__Aim of the exercise__
Taking only the lines of the data below from the line with "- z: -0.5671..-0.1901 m" to the line with "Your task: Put", ends included, write them out exactly and without pictures.

__Supplied information__
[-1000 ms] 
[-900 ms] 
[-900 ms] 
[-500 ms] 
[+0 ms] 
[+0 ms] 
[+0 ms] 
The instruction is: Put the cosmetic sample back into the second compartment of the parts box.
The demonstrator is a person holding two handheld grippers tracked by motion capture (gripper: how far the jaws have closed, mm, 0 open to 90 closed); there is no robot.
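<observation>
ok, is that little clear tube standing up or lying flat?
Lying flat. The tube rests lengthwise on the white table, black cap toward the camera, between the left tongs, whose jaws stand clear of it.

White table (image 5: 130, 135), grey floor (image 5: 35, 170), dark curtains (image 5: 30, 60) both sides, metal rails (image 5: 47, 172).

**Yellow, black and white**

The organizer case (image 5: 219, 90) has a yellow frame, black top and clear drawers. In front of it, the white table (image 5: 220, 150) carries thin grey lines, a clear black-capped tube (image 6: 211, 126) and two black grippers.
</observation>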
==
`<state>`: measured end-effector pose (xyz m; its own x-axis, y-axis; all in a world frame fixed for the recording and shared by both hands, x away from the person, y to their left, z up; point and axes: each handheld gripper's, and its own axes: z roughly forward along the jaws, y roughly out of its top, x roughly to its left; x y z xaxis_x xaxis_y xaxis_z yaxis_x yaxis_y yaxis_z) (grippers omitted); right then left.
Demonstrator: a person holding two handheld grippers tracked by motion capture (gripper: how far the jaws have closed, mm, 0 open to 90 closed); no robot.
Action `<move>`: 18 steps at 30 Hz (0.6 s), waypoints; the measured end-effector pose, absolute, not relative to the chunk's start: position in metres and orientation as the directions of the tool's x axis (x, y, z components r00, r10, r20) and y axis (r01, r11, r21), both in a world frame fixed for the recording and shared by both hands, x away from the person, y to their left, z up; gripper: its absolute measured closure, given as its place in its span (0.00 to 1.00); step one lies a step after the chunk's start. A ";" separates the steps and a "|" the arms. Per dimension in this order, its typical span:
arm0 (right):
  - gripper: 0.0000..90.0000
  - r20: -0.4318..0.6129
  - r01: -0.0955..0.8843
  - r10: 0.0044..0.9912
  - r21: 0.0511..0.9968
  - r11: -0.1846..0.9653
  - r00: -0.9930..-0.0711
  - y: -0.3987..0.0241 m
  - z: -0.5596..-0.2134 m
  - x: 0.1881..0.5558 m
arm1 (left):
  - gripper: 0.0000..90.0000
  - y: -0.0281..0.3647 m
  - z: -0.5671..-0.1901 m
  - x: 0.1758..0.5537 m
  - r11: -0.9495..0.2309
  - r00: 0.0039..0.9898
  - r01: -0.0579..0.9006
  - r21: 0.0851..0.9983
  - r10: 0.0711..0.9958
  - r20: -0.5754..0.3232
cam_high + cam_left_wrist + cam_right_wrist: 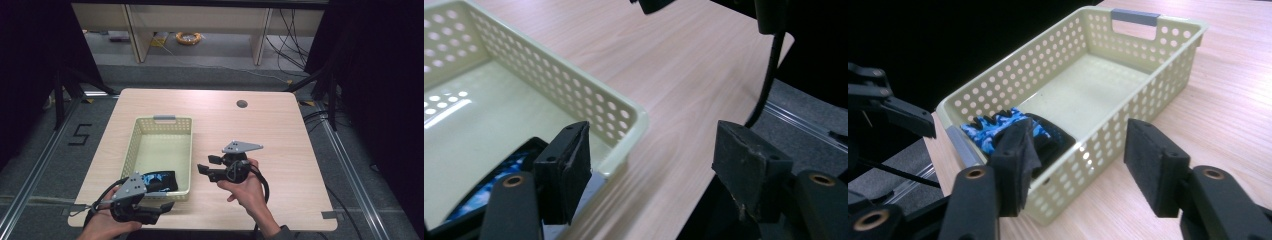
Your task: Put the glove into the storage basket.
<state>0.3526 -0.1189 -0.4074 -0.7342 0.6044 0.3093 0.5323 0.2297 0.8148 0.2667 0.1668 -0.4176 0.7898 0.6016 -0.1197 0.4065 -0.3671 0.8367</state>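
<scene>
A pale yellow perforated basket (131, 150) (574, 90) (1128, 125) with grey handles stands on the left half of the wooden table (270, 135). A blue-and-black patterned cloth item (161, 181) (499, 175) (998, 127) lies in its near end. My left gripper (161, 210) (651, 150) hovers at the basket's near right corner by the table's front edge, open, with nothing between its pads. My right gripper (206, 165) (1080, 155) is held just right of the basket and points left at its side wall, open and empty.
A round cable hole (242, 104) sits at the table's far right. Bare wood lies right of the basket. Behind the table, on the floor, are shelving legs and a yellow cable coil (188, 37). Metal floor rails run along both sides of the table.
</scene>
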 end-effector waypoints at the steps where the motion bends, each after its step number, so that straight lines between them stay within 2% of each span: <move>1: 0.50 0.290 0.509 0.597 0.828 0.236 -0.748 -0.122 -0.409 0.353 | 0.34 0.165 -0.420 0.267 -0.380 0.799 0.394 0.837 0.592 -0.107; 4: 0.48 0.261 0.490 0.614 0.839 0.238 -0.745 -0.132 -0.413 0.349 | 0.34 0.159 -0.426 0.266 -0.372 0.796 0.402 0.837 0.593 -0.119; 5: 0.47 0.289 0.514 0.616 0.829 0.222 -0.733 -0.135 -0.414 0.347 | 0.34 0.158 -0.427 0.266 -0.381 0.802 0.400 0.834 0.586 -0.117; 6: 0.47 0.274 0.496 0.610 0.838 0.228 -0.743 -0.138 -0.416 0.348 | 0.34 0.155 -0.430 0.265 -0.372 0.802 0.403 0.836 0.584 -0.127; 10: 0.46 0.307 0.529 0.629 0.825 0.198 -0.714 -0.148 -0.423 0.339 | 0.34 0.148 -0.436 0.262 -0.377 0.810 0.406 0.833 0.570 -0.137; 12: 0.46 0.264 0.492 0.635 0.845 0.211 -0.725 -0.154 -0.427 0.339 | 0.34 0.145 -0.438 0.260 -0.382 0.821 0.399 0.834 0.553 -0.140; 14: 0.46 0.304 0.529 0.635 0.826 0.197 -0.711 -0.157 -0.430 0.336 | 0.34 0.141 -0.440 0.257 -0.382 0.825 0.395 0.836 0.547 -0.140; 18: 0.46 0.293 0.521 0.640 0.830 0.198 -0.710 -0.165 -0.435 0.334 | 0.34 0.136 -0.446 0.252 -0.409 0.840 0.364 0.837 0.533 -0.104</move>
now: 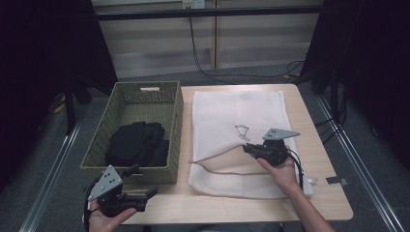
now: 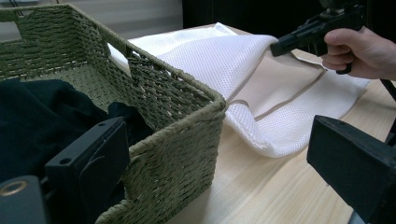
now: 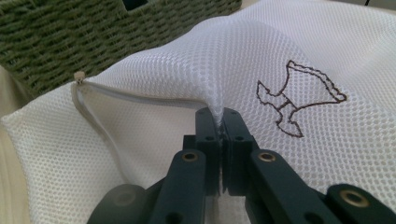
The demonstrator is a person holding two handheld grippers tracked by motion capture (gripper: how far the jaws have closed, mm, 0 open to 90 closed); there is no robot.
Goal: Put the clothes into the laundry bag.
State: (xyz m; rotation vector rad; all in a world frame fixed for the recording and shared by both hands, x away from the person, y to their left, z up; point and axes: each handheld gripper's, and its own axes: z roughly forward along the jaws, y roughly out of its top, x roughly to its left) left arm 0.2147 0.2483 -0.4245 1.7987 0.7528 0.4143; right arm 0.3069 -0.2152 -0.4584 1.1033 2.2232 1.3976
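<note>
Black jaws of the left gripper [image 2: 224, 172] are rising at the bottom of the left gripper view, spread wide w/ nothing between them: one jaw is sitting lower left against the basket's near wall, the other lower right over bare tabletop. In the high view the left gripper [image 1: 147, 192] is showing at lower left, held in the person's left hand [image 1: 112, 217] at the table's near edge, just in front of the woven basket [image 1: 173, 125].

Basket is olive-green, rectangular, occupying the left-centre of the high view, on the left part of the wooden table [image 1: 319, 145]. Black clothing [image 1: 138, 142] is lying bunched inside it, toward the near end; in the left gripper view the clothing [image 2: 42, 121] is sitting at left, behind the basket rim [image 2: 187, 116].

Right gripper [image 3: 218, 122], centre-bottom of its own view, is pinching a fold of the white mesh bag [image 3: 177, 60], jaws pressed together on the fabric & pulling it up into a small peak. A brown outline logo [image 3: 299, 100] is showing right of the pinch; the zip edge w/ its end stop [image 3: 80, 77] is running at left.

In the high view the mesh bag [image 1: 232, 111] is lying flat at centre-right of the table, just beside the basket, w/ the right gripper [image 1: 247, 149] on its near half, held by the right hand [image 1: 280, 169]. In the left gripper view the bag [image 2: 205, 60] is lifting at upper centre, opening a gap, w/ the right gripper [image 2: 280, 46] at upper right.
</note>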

__Final answer__
  - z: -0.5671..-0.1901 m
  - x: 0.1758..0.5537 m
  - r11: -0.9495..0.2309
  - r00: 0.0039..0.9898
  - r01: -0.0579..0.9006
  - r21: 0.0851..0.9983
  - r10: 0.0711..0.9958
  - r20: -0.5754..0.3232
cam_high + cam_left_wrist + cam_right_wrist: 
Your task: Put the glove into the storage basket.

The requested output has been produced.